Scan the records for the string "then"; copy each line where it occurs.

(Stored items)
=== Section Start ===
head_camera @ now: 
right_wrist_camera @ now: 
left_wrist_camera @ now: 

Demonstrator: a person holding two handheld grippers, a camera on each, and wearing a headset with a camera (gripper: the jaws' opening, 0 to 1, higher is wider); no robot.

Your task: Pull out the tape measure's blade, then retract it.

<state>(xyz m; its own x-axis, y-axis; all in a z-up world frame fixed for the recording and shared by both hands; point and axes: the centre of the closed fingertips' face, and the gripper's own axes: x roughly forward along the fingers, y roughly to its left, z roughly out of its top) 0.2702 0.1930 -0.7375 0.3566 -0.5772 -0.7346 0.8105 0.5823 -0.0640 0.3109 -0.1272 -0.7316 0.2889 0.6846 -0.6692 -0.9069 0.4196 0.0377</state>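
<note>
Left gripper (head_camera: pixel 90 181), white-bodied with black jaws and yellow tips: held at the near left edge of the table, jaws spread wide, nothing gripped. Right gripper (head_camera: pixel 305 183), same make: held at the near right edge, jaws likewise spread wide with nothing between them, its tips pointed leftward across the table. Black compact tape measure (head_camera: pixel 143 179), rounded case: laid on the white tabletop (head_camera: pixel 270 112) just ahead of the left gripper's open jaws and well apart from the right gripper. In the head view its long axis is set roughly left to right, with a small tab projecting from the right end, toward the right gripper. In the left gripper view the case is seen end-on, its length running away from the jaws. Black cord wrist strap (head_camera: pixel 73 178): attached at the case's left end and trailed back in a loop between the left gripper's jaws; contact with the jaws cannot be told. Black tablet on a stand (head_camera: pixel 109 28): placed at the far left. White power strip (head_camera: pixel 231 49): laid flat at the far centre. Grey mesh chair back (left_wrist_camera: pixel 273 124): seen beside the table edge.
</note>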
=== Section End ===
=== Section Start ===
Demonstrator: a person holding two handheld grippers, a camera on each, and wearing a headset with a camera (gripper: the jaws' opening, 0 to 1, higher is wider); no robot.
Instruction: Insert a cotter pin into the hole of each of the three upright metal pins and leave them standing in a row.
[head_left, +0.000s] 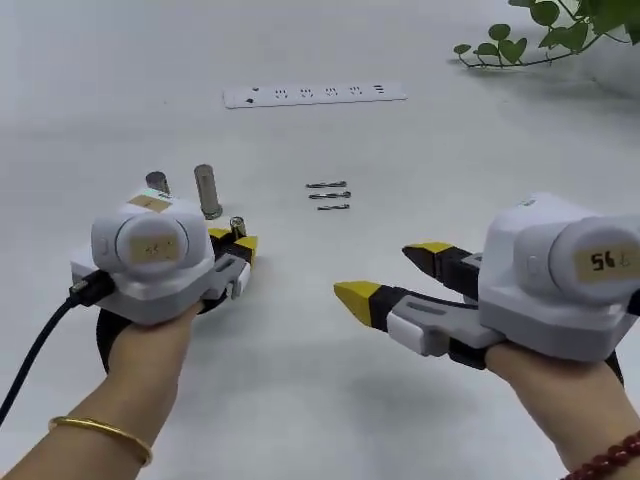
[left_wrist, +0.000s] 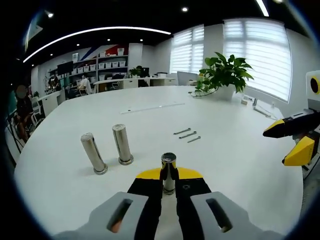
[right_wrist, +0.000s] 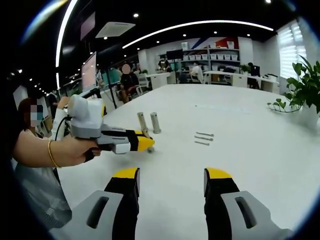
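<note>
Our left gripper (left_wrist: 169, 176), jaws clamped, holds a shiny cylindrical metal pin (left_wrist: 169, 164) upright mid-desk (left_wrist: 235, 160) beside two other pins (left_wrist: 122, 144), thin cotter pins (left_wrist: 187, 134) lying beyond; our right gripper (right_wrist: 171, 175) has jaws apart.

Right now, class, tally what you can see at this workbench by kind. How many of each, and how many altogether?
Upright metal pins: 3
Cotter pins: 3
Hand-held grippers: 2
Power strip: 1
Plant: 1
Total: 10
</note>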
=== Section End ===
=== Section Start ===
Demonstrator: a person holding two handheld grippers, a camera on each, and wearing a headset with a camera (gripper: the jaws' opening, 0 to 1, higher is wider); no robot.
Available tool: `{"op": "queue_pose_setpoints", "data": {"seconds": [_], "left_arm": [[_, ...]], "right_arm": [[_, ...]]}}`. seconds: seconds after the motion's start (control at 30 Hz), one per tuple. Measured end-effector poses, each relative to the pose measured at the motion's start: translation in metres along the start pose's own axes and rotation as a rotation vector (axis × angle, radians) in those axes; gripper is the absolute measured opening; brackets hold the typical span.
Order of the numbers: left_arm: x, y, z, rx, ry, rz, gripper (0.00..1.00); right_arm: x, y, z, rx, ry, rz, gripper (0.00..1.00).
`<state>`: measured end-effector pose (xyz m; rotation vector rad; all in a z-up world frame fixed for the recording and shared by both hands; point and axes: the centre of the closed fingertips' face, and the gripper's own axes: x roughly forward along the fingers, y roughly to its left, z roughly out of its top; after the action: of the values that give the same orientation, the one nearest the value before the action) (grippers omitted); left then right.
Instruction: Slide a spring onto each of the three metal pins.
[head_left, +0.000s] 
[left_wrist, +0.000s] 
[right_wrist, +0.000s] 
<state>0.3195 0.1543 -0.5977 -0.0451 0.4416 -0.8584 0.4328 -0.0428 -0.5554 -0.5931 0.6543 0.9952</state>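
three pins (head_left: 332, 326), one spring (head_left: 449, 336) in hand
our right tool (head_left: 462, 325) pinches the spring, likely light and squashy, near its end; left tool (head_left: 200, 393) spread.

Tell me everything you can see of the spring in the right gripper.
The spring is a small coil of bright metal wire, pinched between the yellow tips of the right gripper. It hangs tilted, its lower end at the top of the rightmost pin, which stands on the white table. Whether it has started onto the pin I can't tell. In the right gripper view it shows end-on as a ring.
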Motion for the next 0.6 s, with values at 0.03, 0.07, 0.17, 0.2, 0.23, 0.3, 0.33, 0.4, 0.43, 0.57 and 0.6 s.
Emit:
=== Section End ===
- **EXERCISE OUTPUT**:
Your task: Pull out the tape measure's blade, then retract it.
`<state>`: measured end-effector pose (xyz m; rotation vector rad; all in a z-up world frame fixed for the recording and shared by both hands; point and axes: the centre of the closed fingertips' face, and the gripper's own axes: x roughly forward along the fingers, y roughly to its left, z roughly out of its top; after the action: of the values that give the same orientation, the one nearest the value before the action) (grippers omitted); left then right.

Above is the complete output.